**Directions for this task**
Searching the material below, find each line that includes the word "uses", and copy it.

**Material to process**
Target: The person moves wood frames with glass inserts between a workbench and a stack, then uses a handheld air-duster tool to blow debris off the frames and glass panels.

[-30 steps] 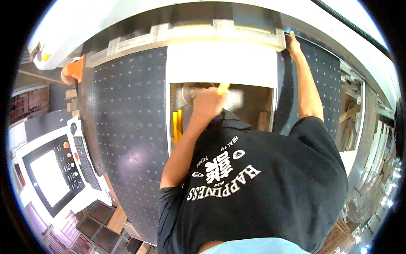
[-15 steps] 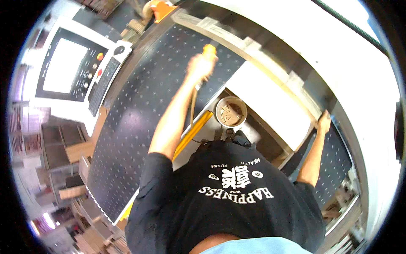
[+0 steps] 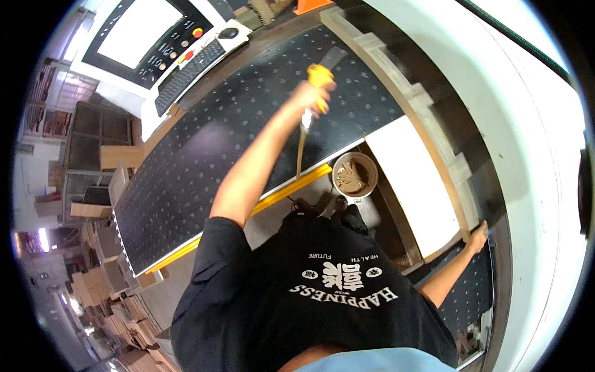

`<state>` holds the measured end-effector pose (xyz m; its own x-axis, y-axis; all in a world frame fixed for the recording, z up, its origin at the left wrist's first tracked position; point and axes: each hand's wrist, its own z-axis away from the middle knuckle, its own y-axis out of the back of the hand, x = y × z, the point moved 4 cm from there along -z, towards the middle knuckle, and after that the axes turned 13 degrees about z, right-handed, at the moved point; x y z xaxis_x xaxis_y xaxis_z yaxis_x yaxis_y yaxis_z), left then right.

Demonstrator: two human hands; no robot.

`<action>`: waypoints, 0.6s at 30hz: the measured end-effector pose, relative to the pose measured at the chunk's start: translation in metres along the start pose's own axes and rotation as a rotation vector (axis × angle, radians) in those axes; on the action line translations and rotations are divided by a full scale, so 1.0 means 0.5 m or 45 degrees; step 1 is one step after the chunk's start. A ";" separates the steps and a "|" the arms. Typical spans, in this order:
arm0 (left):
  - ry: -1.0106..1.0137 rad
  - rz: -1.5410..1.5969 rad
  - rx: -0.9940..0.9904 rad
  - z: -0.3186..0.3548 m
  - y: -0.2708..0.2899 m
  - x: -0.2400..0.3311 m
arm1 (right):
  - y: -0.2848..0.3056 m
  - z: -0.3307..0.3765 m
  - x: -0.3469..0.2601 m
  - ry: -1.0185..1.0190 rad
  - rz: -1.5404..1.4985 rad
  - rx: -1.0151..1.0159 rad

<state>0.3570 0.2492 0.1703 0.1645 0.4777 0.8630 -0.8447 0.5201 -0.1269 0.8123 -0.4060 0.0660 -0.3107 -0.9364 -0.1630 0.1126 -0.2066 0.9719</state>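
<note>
My left hand (image 3: 313, 98) is closed around a yellow air blow gun (image 3: 320, 75), held over the black dotted table (image 3: 248, 130). A thin hose (image 3: 301, 152) hangs from its metal fitting, and its grey front end is blurred. To the right lies a white board (image 3: 415, 180) with a tan far edge. My right hand (image 3: 476, 240) has its fingers closed at the near right corner of that board, by the end of the long edge strip (image 3: 427, 136); the fingertips are partly hidden.
A bucket (image 3: 354, 175) holding wood scraps stands in the gap before me. Yellow bars (image 3: 291, 189) run along the table's near edge. At the far left are a control screen (image 3: 141, 31) and keyboard (image 3: 189, 77). A white machine body (image 3: 514, 124) curves along the right.
My view has turned, so the table and board sit differently in it. The blow gun stays in my left hand, and my right hand is still at the board's corner.
</note>
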 end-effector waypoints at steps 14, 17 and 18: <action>0.101 -0.876 -0.461 0.211 -0.230 -0.150 | 0.022 0.040 -0.030 -0.088 0.079 0.146; 0.076 -0.955 -0.694 0.276 -0.341 -0.177 | 0.006 -0.003 -0.020 0.046 0.090 0.141; -0.005 -0.997 -0.734 0.292 -0.369 -0.175 | 0.010 -0.036 -0.001 0.034 -0.068 0.094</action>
<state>0.4240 0.0081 0.1899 0.5713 -0.1529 0.8063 -0.1174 0.9572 0.2647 0.8301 -0.4115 0.0678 -0.2893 -0.9319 -0.2187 0.0262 -0.2361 0.9714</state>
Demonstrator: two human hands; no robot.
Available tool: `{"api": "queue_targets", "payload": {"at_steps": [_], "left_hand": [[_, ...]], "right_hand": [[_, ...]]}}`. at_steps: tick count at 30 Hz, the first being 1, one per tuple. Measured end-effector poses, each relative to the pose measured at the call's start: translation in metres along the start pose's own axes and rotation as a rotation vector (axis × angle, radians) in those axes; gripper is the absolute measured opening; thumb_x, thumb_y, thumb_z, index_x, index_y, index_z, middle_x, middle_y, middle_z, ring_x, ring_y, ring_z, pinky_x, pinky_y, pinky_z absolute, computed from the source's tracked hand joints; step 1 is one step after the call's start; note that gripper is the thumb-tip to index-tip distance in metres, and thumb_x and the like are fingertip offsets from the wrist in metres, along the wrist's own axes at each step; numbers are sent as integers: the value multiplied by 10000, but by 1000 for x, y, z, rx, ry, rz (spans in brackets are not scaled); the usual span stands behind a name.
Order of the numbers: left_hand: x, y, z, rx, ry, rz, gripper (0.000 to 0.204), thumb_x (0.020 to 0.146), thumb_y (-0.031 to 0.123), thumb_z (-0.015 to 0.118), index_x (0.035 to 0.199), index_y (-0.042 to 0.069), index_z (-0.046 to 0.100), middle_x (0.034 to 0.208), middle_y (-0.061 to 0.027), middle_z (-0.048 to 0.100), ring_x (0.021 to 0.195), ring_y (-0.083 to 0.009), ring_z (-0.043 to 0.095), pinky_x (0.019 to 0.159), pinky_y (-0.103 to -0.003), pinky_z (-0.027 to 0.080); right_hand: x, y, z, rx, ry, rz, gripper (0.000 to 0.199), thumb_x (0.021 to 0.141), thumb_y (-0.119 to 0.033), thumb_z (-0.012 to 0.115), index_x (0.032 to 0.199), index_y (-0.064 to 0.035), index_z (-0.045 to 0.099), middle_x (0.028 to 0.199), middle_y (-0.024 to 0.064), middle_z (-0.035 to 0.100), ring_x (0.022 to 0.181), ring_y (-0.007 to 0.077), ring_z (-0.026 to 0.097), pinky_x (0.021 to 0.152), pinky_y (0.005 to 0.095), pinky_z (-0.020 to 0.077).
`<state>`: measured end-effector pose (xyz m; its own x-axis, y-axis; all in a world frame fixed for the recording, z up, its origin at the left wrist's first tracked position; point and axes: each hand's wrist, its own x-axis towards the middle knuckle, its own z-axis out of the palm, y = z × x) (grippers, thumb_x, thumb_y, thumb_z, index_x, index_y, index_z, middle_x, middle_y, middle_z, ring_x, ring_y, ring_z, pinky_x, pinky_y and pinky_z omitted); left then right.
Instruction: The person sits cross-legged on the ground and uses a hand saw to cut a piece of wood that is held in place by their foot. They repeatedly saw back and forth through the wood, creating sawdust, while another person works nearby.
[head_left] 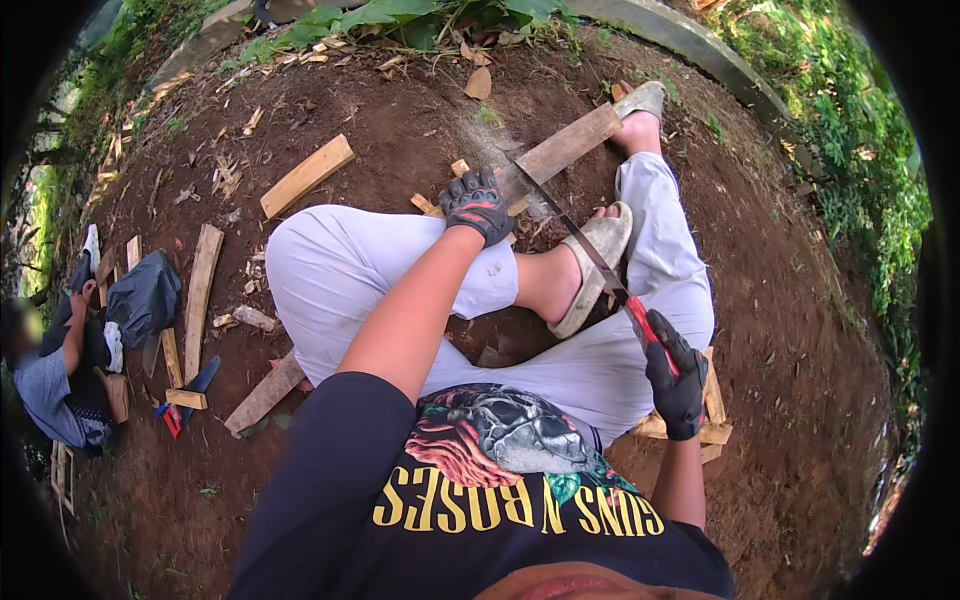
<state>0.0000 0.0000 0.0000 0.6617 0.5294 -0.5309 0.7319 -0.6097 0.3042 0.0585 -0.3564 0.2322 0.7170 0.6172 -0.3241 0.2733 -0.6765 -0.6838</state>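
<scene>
The saw [580,245] is flanked closely by a sandalled foot [595,265] on its left and a trouser leg [665,230] on its right, so little room is left along the blade. The plank [565,145] is hemmed in by the left hand [477,205] and small offcuts [430,205]. Open soil [800,300] is found to the right, while scattered boards [305,175] and a seated person [60,370] are met on the left.
</scene>
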Motion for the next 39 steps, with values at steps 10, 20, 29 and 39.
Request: {"api": "queue_targets", "payload": {"at_steps": [10,20,29,39], "left_hand": [[-7,3,5,1,11,11,1241,788,604,874,1697,32,253,1644,-257,383,1530,-484,379,1242,-658,301],[0,-1,-13,-5,-1,1,1224,794,642,846,1697,62,257,1652,-254,399,1526,-468,417,1240,-635,329],[-9,6,-20,-58,-48,15,1115,846,470,812,1708,41,250,1690,-270,335,1548,-483,362,1252,-682,286],[-11,3,-14,-71,-7,17,1081,842,420,794,1712,52,269,1670,-266,365,1551,-474,365,1262,-692,258]], "right_hand": [[184,12,138,-105,106,-362,402,1071,-224,645,1458,-131,704,1358,221,744,1301,367,706,1125,438,516],[191,-1,127,-111,87,-355,396,1067,-214,672,1447,-115,717,1349,209,757,1276,320,726,1110,408,527],[40,-5,18,-88,-62,-207,419,1052,-134,644,1464,-74,690,1319,222,763,1134,354,788,978,427,593],[275,-34,192,102,79,-344,399,1057,-256,648,1428,-136,730,1357,231,737,1250,367,730,1065,434,547]]}}
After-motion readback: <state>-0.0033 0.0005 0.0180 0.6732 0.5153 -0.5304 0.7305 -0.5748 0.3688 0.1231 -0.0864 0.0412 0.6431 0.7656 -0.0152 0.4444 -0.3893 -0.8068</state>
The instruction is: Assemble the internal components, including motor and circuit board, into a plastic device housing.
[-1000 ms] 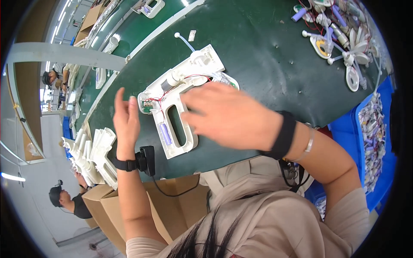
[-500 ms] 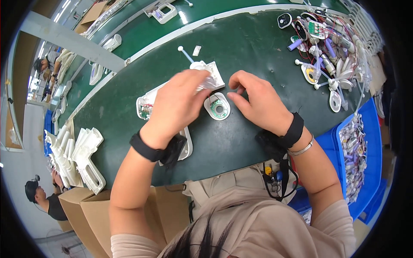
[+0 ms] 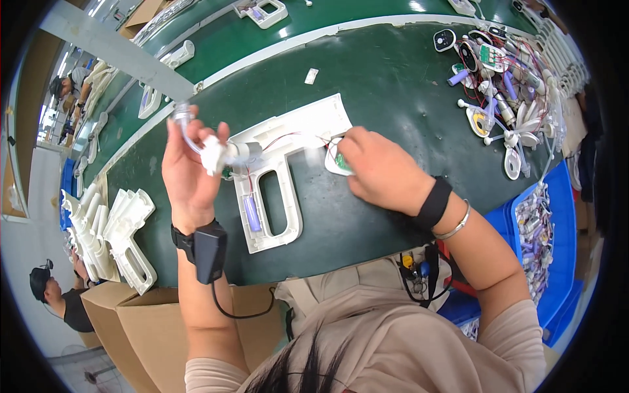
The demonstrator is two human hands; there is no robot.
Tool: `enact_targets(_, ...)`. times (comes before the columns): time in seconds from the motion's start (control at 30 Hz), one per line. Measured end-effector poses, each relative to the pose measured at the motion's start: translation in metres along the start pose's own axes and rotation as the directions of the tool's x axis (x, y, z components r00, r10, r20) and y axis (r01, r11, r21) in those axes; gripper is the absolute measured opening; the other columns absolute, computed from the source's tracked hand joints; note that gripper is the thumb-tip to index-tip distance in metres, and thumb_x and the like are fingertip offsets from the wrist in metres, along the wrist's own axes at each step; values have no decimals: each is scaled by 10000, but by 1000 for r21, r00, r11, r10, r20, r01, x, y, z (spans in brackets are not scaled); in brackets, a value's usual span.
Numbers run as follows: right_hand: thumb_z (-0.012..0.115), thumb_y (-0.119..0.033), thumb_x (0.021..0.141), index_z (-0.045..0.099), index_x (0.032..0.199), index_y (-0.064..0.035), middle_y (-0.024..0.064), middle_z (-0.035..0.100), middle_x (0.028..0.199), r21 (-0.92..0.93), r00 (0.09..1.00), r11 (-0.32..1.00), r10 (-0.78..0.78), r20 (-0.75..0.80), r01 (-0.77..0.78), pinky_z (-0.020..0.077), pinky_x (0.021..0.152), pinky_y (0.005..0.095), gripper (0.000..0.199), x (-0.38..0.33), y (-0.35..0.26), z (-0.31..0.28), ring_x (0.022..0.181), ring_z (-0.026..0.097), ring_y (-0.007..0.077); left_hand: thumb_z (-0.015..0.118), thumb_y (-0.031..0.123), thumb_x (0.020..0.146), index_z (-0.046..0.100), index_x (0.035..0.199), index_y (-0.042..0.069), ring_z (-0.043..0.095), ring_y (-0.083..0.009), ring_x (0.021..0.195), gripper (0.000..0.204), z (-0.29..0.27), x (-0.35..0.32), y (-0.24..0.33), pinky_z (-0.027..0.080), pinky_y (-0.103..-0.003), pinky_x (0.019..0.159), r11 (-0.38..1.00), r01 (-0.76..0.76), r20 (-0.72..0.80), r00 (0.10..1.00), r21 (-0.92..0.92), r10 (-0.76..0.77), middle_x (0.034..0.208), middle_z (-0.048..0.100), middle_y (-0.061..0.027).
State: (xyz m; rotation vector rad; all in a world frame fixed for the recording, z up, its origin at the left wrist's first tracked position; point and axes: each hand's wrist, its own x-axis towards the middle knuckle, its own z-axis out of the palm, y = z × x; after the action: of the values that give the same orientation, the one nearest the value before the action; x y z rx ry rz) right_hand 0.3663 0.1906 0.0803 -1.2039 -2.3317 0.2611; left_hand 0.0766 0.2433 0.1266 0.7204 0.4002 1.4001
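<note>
My left hand [image 3: 189, 173] is raised at the left, its fingers curled around a motor-and-pump piece with a silver motor [image 3: 249, 152], a white plastic end [image 3: 213, 156] and a clear tube [image 3: 190, 134]. Below and beside it lies a white plastic shell half [image 3: 296, 200] with a looped handle. A purple battery cell [image 3: 252, 213] sits in that handle, and thin red wires run across the shell. My right hand [image 3: 388, 169] pinches an oval white cover [image 3: 332, 165] with a green circuit board in it, at the shell's right; its fingertips partly hide the cover.
A heap of wired parts [image 3: 501, 92] lies at the far right of the green table [image 3: 367, 226]. White shells [image 3: 131, 229] are stacked at the left, above a cardboard box [image 3: 151, 327]. A blue bin [image 3: 563, 223] of small parts stands at the right. Other people are at far left.
My left hand has moved left and up from the shell, bringing the motor-and-pump piece with it. My right hand has closed on the oval cover. The shell's handle and battery have come into sight.
</note>
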Motion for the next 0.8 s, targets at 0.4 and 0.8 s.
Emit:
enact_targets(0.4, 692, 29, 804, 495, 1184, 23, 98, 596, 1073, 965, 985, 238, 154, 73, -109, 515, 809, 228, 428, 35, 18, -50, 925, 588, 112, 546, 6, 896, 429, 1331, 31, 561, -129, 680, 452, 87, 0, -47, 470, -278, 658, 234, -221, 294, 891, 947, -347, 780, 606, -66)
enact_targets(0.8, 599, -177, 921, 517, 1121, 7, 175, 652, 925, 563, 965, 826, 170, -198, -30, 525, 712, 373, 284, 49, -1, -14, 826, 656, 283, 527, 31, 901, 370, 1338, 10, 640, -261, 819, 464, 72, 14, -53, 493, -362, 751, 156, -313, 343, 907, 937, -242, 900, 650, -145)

**Exercise response**
Target: The person moves wood frames with glass inserts between a workbench and a stack, then uses a handheld air-duster tool to blow debris off the frames and glass panels.
Instruction: The person sits cross-legged on the ground and uses a hand saw to cut a piece of wood that is held in place by their foot. They repeatedly saw back and forth through the wood, creating sawdust, while another person works nearby.

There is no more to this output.